Exercise: Any picture in the records below stays out; return everything else exactly.

Available data:

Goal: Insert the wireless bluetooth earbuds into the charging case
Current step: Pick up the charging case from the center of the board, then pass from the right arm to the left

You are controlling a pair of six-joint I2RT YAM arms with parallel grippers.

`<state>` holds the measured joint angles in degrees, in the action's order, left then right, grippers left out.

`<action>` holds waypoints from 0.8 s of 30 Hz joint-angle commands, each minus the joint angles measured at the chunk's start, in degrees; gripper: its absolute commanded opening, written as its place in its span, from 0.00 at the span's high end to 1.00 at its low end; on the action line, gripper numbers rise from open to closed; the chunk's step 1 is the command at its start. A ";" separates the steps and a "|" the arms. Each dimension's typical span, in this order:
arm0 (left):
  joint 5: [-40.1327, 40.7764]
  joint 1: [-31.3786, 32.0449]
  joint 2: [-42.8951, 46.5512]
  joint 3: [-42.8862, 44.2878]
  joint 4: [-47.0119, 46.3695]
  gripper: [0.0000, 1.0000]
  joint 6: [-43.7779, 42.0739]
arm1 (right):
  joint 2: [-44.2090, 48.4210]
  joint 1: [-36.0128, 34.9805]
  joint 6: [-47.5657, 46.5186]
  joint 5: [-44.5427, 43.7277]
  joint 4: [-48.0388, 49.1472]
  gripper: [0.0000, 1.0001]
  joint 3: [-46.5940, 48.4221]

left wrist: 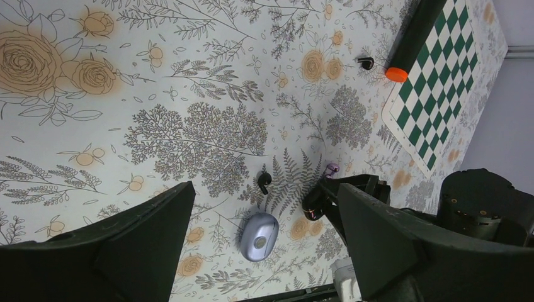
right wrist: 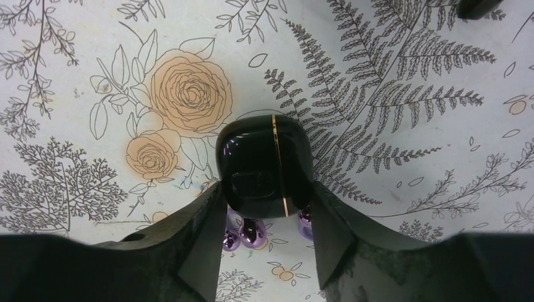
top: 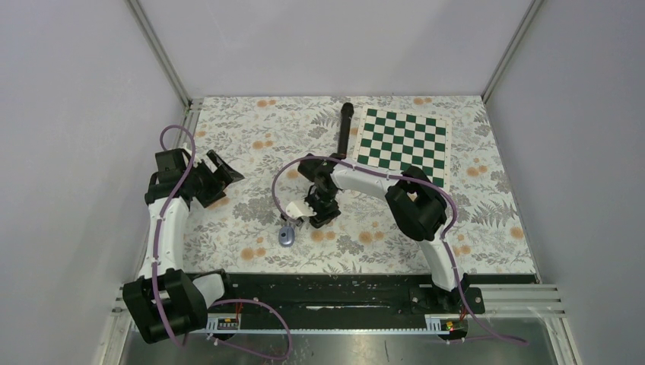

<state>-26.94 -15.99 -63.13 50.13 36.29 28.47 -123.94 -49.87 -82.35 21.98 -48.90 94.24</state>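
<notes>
My right gripper (right wrist: 264, 202) is shut on a small black charging case (right wrist: 263, 165) with a gold seam, one finger on each side. The case looks closed. Two lilac-purple earbuds (right wrist: 252, 234) (right wrist: 305, 220) lie on the mat just behind it, partly hidden by it. A black earbud (right wrist: 478, 7) shows at the top right edge. In the left wrist view, a closed lilac case (left wrist: 259, 236) lies near a black earbud (left wrist: 264, 181), a purple earbud (left wrist: 332, 168) and the held black case (left wrist: 313, 204). My left gripper (left wrist: 266, 189) is open and empty, well above the mat at the left (top: 220, 173).
A long black microphone with an orange end (left wrist: 412, 41) lies by the green-and-white chessboard (left wrist: 441, 82) at the back. Another black earbud (left wrist: 365, 62) sits near the orange end. The lilac case (top: 287, 237) lies just left of my right gripper (top: 316, 211).
</notes>
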 commanded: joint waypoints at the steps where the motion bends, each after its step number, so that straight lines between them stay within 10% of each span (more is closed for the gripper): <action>1: -1.98 -0.36 -0.87 0.42 -2.28 0.14 0.75 | 0.07 -0.67 3.95 0.28 0.26 0.54 1.26; 24: -24.69 10.61 -14.07 17.92 -19.91 0.20 -4.61 | 33.00 0.48 49.94 -13.98 30.26 0.69 -8.36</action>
<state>-41.89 -10.22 -76.64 63.07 25.04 26.41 -95.18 -49.74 -39.22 11.55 -24.93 87.46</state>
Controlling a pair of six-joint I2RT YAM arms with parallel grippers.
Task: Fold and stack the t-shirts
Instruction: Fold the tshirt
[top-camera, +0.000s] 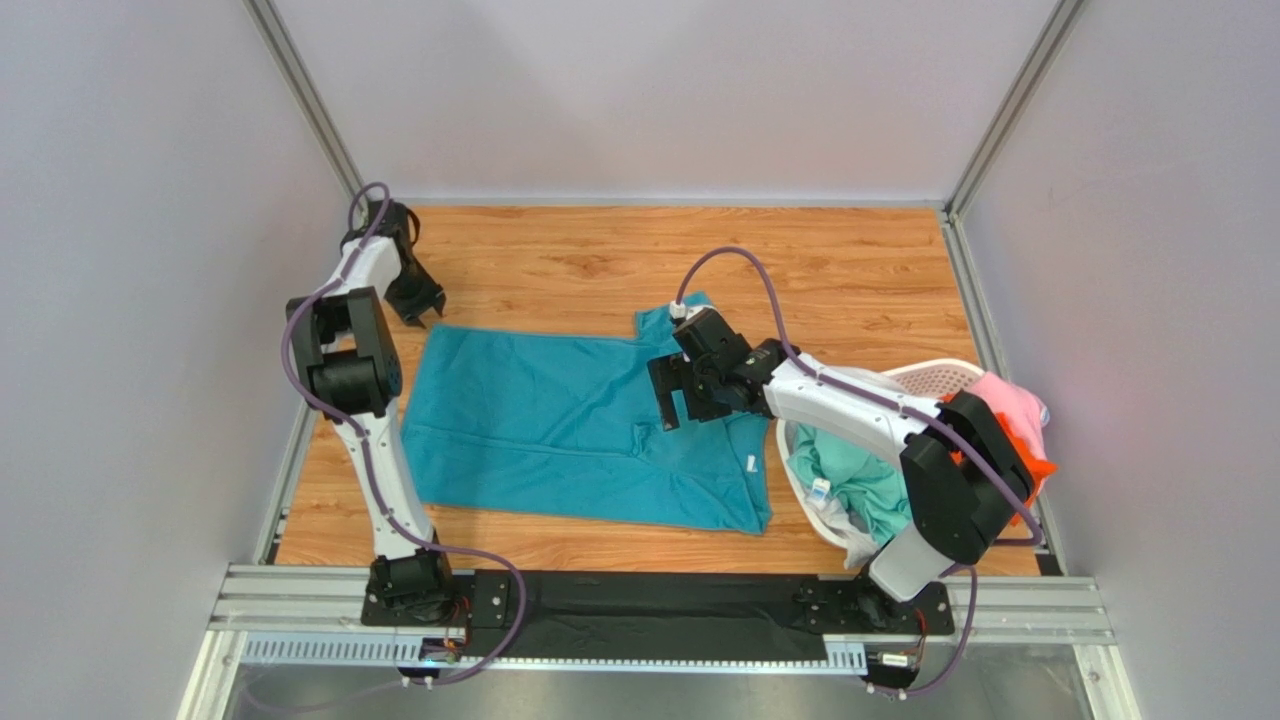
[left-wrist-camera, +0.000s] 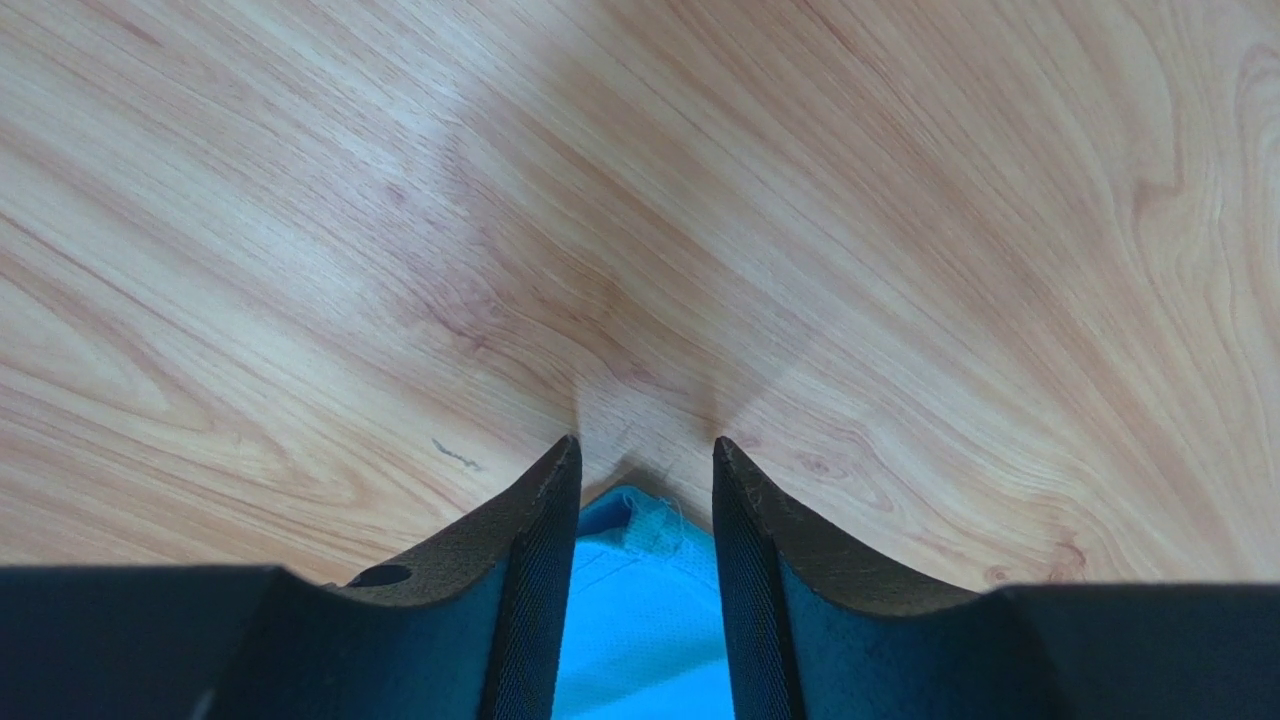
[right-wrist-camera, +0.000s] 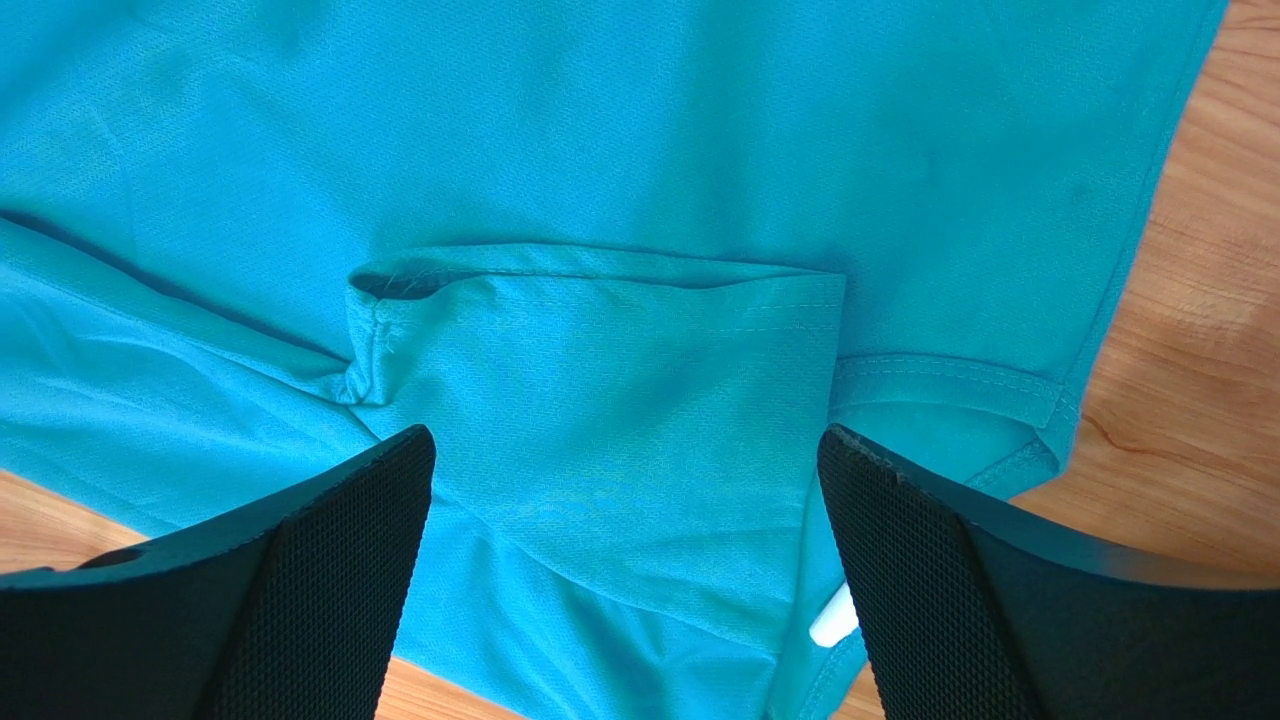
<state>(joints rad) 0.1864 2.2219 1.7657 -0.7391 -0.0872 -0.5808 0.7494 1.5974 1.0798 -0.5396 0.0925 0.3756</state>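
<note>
We are probably starting the first fold of the teal t-shirt (top-camera: 571, 428).
Our left gripper (left-wrist-camera: 645, 444) is standing half apart around the shirt's far left corner (left-wrist-camera: 639, 525); we cannot tell if it is pinching. Our right gripper (right-wrist-camera: 624, 435) is hanging wide open over the folded-in sleeve (right-wrist-camera: 601, 375). The thin, finely knitted cloth is lying spread on the smooth wooden table (left-wrist-camera: 827, 225), so next we are needing a firm pinch before lifting.

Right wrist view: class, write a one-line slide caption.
Open jaws hover over the teal t-shirt, one sleeve folded onto its body, wooden table at the edges.
</note>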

Final answer:
Goal: Insert the wireless bluetooth earbuds into the charging case
Current step: Pick up the charging case from the center of the board, then pass from the right arm to the left

You are controlling a pair of six-joint I2RT YAM arms with parallel grippers.

`<state>` holds the measured joint angles in degrees, in the action's order, left then right, grippers left out.

`<action>` holds waypoints from 0.8 s of 30 Hz joint-angle commands, each minus the joint angles measured at the chunk's start, in degrees; gripper: its absolute commanded opening, written as its place in its span, from 0.00 at the span's high end to 1.00 at its low end; on the action line, gripper numbers rise from open to closed; the chunk's step 1 is the command at its start. A ";" separates the steps and a "|" the arms. Each dimension's typical span, in this order:
arm0 (left):
  joint 5: [-40.1327, 40.7764]
  joint 1: [-31.3786, 32.0449]
  joint 2: [-42.8951, 46.5512]
  joint 3: [-42.8862, 44.2878]
  joint 4: [-47.0119, 46.3695]
  gripper: [0.0000, 1.0000]
  joint 6: [-43.7779, 42.0739]
arm1 (right):
  joint 2: [-44.2090, 48.4210]
  joint 1: [-36.0128, 34.9805]
  joint 6: [-47.5657, 46.5186]
  joint 5: [-44.5427, 43.7277]
  joint 4: [-48.0388, 49.1472]
  gripper: [0.0000, 1.0001]
  joint 3: [-46.5940, 48.4221]

left wrist: 
right wrist: 
top: 

<state>-26.94 -15.99 -63.13 50.13 36.29 28.47 -123.94 -49.87 -82.35 21.98 -48.90 94.24</state>
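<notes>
My right gripper (right wrist: 264, 202) is shut on a small black charging case (right wrist: 263, 165) with a gold seam, one finger on each side. The case looks closed. Two lilac-purple earbuds (right wrist: 252, 234) (right wrist: 305, 220) lie on the mat just behind it, partly hidden by it. A black earbud (right wrist: 478, 7) shows at the top right edge. In the left wrist view, a closed lilac case (left wrist: 259, 236) lies near a black earbud (left wrist: 264, 181), a purple earbud (left wrist: 332, 168) and the held black case (left wrist: 313, 204). My left gripper (left wrist: 266, 189) is open and empty, well above the mat at the left (top: 220, 173).
A long black microphone with an orange end (left wrist: 412, 41) lies by the green-and-white chessboard (left wrist: 441, 82) at the back. Another black earbud (left wrist: 365, 62) sits near the orange end. The lilac case (top: 287, 237) lies just left of my right gripper (top: 316, 211).
</notes>
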 commanded: joint waypoints at the steps where the motion bends, each after its step number, so that straight lines between them stay within 10% of each span (more is closed for the gripper): <action>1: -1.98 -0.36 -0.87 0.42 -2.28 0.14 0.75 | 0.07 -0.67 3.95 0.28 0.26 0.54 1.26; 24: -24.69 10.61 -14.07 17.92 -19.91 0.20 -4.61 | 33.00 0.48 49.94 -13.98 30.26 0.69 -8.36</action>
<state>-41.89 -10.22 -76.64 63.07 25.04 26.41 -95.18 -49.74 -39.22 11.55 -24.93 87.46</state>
Controlling a pair of six-joint I2RT YAM arms with parallel grippers.
Task: Fold and stack the t-shirts
Instruction: Fold the tshirt
[top-camera, +0.000s] 
[left-wrist-camera, +0.000s] 
[right-wrist-camera, +0.000s] 
<state>(joints rad) 0.1864 2.2219 1.7657 -0.7391 -0.0872 -0.5808 0.7494 1.5974 1.0798 -0.5396 0.0925 0.3756</state>
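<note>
We are probably starting the first fold of the teal t-shirt (top-camera: 571, 428).
Our left gripper (left-wrist-camera: 645, 444) is standing half apart around the shirt's far left corner (left-wrist-camera: 639, 525); we cannot tell if it is pinching. Our right gripper (right-wrist-camera: 624, 435) is hanging wide open over the folded-in sleeve (right-wrist-camera: 601, 375). The thin, finely knitted cloth is lying spread on the smooth wooden table (left-wrist-camera: 827, 225), so next we are needing a firm pinch before lifting.

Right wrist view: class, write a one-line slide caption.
Open jaws hover over the teal t-shirt, one sleeve folded onto its body, wooden table at the edges.
</note>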

This exercise has been worked through to completion.